In such circumstance the Western parties to the conflict between Civilization and barbarism might well feel confident of being able to set so hot a pace in the progressive application of technology to border warfare that their barbarian competitors would find themselves run off their
{p.29} feet. If the barbarian had shown himself able to procure from abroad and even passably imitate at home a relatively simple product of the Modern Western technique, such as an up-to-date breach-loading rifle, was it not the obvious retort for his Western adversary to raise the technological level of competition in armaments from small-arms to artillery, from fire-arms to the aeroplane, and—in terms of the release of atomic energy—from the non-fissile to the fissile type of explosive for the manufacture of bombs?

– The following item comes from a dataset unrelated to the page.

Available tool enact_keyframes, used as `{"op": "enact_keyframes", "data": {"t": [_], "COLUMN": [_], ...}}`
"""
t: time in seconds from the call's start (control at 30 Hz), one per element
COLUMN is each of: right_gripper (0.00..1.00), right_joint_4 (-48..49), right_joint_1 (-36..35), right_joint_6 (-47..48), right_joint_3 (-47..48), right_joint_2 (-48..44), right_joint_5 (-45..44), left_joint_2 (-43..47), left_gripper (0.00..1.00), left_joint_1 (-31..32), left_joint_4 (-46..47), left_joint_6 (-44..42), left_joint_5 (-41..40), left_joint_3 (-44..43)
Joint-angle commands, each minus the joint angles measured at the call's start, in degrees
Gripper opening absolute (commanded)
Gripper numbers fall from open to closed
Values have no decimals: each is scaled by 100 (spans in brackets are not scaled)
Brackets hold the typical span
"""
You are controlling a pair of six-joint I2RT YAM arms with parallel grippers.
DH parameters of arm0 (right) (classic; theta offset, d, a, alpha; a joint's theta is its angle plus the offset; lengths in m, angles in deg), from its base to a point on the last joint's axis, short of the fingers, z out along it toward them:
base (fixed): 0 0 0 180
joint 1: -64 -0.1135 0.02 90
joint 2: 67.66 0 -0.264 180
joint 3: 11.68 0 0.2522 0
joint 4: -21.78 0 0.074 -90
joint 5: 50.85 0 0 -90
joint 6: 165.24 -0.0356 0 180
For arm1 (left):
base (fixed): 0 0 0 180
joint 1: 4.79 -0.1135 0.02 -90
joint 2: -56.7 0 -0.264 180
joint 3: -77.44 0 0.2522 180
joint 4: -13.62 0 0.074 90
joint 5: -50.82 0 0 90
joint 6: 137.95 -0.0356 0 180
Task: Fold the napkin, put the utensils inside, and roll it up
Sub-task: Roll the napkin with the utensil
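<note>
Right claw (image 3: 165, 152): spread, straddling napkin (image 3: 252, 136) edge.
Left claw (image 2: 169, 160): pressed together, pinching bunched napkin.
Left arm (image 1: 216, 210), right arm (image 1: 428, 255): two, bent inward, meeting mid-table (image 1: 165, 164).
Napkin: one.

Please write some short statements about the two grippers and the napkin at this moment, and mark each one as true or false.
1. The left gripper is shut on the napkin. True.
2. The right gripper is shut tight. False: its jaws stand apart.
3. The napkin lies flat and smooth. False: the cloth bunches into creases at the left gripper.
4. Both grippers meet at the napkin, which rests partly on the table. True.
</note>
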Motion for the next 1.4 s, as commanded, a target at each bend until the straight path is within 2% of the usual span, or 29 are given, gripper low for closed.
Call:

For, even if the barbarians could procure aeroplanes from abroad and could learn to become as skillful an air-pilot as he had already become a marksman, it was hardly conceivable that he could provide for the servicing of aeroplanes, not to speak of installing the plant for manufacturing them, and it was virtually out of the question for him to procure atom bombs from abroad, and quite out of the question for him to acquire and apply the 'know-how' of manufacturing them and detonating them. When Western Man had crowned a century of scientific achievement by discovering how to harness atomic energy to the service of War, it looked indeed as if it now lay in his power (if he could reconcile this with his conscience) literally to annihilate the last unsubdued territory of Barbarism in their last remaining pockets of unsubdued territory—always supposing that these condemned barbarian prisoners of a ubiquitous industrial Western Civilization were not reprieved, after all, by seeing the Western masters of the World destroy one another first in an atomic fratricidal warfare.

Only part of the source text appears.